At this time of year, I traditionally review my outlook from the previous year to determine how well I understood economic conditions and to see if I can learn something from my forecast errors.  Under normal circumstances, my forecast performance was worthy of a high B. 

But there was nothing normal at the beginning of last year.  Venezuela oil production had collapsed from strikes that were to go on for another two months.  North Korea was threatening to use nuclear power to force the U.S. to the bargaining table.  And we were turning up the heat on Saddam Hussein in Iraq. 

Under such circumstances, I believe it is only fair to give me a low A for my forecasting efforts. 

In doing this analysis, I am using comments from my mid-January outlook column as well as the monthly forecasts I post on a brokerage website. 

At the beginning of the year, I was confronting the reality of lost momentum in economic growth, a backslide in employment (we lost another 800,000 jobs before new hiring finally returned in late summer), and further uncertainty in tax policy. 

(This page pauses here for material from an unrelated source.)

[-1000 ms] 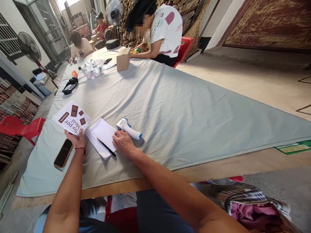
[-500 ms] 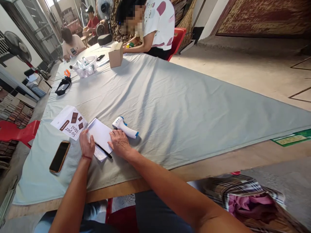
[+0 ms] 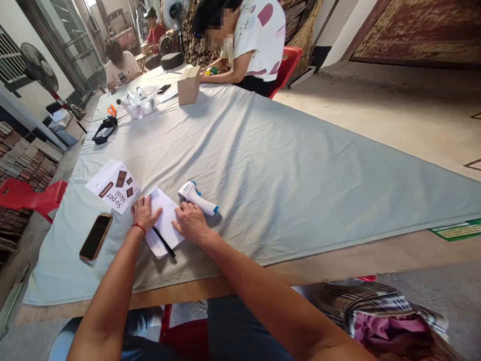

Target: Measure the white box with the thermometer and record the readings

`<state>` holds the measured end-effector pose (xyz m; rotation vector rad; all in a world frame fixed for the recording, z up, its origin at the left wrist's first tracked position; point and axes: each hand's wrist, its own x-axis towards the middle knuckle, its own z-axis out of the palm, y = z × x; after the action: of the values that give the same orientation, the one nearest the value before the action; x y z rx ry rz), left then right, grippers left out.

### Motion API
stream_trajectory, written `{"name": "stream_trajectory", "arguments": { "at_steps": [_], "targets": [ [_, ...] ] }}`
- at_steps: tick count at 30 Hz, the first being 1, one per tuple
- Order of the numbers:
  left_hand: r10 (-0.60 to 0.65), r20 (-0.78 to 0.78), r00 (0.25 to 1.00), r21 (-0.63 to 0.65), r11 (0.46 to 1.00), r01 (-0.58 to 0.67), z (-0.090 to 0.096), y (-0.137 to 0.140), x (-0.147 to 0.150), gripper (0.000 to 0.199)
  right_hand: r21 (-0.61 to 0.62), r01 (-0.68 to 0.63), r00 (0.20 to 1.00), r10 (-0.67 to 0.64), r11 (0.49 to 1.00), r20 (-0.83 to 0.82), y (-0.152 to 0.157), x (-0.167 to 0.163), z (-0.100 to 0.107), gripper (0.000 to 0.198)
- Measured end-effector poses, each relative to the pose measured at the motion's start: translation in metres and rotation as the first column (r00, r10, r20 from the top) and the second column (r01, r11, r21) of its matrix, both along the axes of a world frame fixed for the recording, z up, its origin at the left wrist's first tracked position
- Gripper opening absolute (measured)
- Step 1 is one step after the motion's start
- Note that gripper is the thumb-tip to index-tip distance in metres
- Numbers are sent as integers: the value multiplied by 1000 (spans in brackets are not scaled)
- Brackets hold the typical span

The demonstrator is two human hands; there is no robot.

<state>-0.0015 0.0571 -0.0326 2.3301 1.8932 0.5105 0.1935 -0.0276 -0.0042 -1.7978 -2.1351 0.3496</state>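
White sheets of paper [image 3: 165, 213] lie on the cloth between my two hands. My left hand [image 3: 146, 213] rests palm down over their left edge, fingers spread and thumb on the paper. On the right edge lies my right hand [image 3: 191, 220], its fingers stretched out and fairly flat. A black pen [image 3: 164, 242] lies slanted across the near part of the sheets, where some handwriting shows. Just beyond my right hand is a white and blue infrared thermometer [image 3: 197, 198]. A printed "Su-per Meal" card [image 3: 113, 186] lies beyond my left hand.
A phone [image 3: 95, 237] lies left of my left arm. Farther off are a black strap-like object [image 3: 105, 131], a plastic basket [image 3: 145, 106] with bottles and a cardboard box [image 3: 188, 86]. A person [image 3: 240, 45] leans over the table's far side; two others sit farther back.
My left hand has turned from edge-on beside the sheets to palm down on them, fingers spread. My right hand stays at the right edge. The whole view has shifted slightly.
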Motion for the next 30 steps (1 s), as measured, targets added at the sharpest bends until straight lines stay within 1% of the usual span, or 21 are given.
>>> {"name": "stream_trajectory", "arguments": {
  "at_steps": [2,3,4,5,6,7,8,9,10,13,15,18,20,22,23,24,25,26,27,28,30],
  "targets": [
    [-33,1,999,-9,999,33,0,-11,-4,62,-33,-21,1000,22,999,22,-3,6,6,32],
    [-54,14,998,-8,998,55,-1,-15,-6,61,-19,-48,999,49,999,23,-5,8,8,31],
    [-76,31,997,-5,997,76,-2,-19,-8,60,14,-104,994,104,994,16,-7,8,10,30],
    [-94,49,994,-4,996,95,-3,-22,-10,59,55,-194,981,194,979,4,-10,8,11,29],
    [-109,63,992,-9,994,109,-5,-24,-12,58,90,-308,951,310,947,-4,-12,5,11,28],
    [-119,75,990,-19,993,120,-6,-26,-13,57,107,-425,904,428,899,-5,-15,2,10,27],
    [-125,83,989,-38,991,128,-7,-28,-13,57,102,-520,852,523,848,3,-19,-2,8,28],
    [-126,89,988,-60,989,132,-7,-29,-13,57,82,-580,814,580,811,23,-22,-7,6,29],
    [-126,94,988,-78,988,134,-7,-29,-11,57,61,-603,798,601,795,54,-25,-10,5,29],
    [-141,114,983,-111,982,153,-6,-28,-5,54,45,-577,808,563,815,175,-31,-17,1,28],
    [-161,118,980,-154,972,178,-3,-26,-1,51,43,-577,800,553,816,234,-33,-16,0,26],
    [-156,170,973,-216,957,192,-2,-22,3,52,23,-617,761,588,787,275,-33,-10,-1,23],
    [-142,243,960,-194,962,191,-3,-21,2,54,47,-633,756,604,773,254,-31,-1,-5,20],
    [-131,310,942,-122,977,176,-6,-24,-3,53,136,-606,794,585,784,166,-27,9,-9,17],
    [-136,329,934,-83,981,173,-7,-28,-7,52,200,-567,822,563,799,80,-25,13,-12,15],
    [-155,334,930,-52,982,182,-8,-33,-10,51,269,-506,845,533,820,-37,-24,18,-15,13],
    [-188,320,929,-32,977,209,-9,-40,-14,50,333,-424,849,498,842,-179,-23,20,-18,11],
    [-230,289,929,-26,968,248,-10,-48,-18,49,382,-328,825,459,864,-329,-22,21,-20,8],
    [-279,243,929,-34,955,295,-9,-57,-20,50,406,-228,774,417,885,-476,-23,20,-21,7],
    [-314,187,931,-55,943,329,-9,-65,-23,52,402,-137,699,376,906,-609,-25,17,-22,7],
    [-331,82,940,-101,936,338,-6,-81,-25,57,318,-27,513,287,948,-809,-29,6,-21,8]
  ]
}}
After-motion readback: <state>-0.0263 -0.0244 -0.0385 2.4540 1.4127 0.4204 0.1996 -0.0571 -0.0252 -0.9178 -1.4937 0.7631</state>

I expected jobs and corporate spending to begin growing by summer, and they did.  While I expected economic growth to be sluggish in the first half of the year, about 2 percent, I saw growth reaching 4 percent before year end. 

I knew that Federal Reserve activity and tax policy were unusually stimulative.  For this recovery to collapse with so much policy thrust would almost deny my understanding of macroeconomics.  Indeed, my forecast was lower than what I thought that thrust could produce.  My failure to fully accept my economic understanding was the greatest failure of my forecast. 

In fact, the 2 percent first half growth was only slightly too conservative.  Of course, we zoomed past 4 percent in the summer and should stay above 4 percent this fall. 

Because of Venezuela's oil problems, I saw inflation surging in the winter but then subsiding during the summer to less than 2 percent.  In fact, prices did surge and then fall.  In November, consumer prices were only 1.8 percent above previous year levels. 

I suggested that the Federal Reserve might even "lower rates" in the winter.  They did so in the spring and then held 1 percent for federal funds rates for the remainder of  the year. 

I expected ten year government bonds to yield about 4 percent all year.  In fact, deflationary concerns pushed rates down to nearly 3 percent in June.  By the end of the year, however, yields are slightly over 4.1 percent. 

I think I should be excused for not seeing the deflationary flash before reasoned thinking restored more appropriate yields to long term rates.  I mentioned that mortgages would continue to fall, which certainly occurred until summer. 

I took a lot of criticism for suggesting that the stock market already was in a rising channel as the year began.  In fact, the October lows were tested but held in March, and then the bull market surged in earnest.  By the end of the year I was looking for a "sustained rally to challenge 10,000….late in the fall." 

As far as stock market forecasting is concerned, that is a direct hit.  I hope my readers saw as much improvement in their investments as I did this past year. 

Wages grew less than I expected, but my use of the word "anemic" for wage increases captured reality.

Unemployment only reached 6.3 percent before subsiding (I expected 6.5 percent), but I again captured the essence of labor market conditions. 

Consumers spent more robustly than I expected and the savings rate was lower.  I worried about auto markets being satiated.  That worry materialized in the fall, but not as dramatically as I thought. 

While I certainly did not paint a perfect picture of the 2003 economy, I certainly had all the correct outlines, and some of the detail was remarkably close. 

So what did I learn?  First, even if corporations tell you they do not see improvement, use your training and trust economic theory.  Theory certainly did not fail me this time. 

Second, unless "geopolitical" issues directly impact economic conditions such as oil supplies or trade deficits, their impact upon the economy is fleeting.  Economic behavior is more robust than most people want to believe.  

And I still am a pretty good forecaster.  So let me enjoy my low A, even if there were a few rough spots when you look more closely at the 2003 forecasting portrait.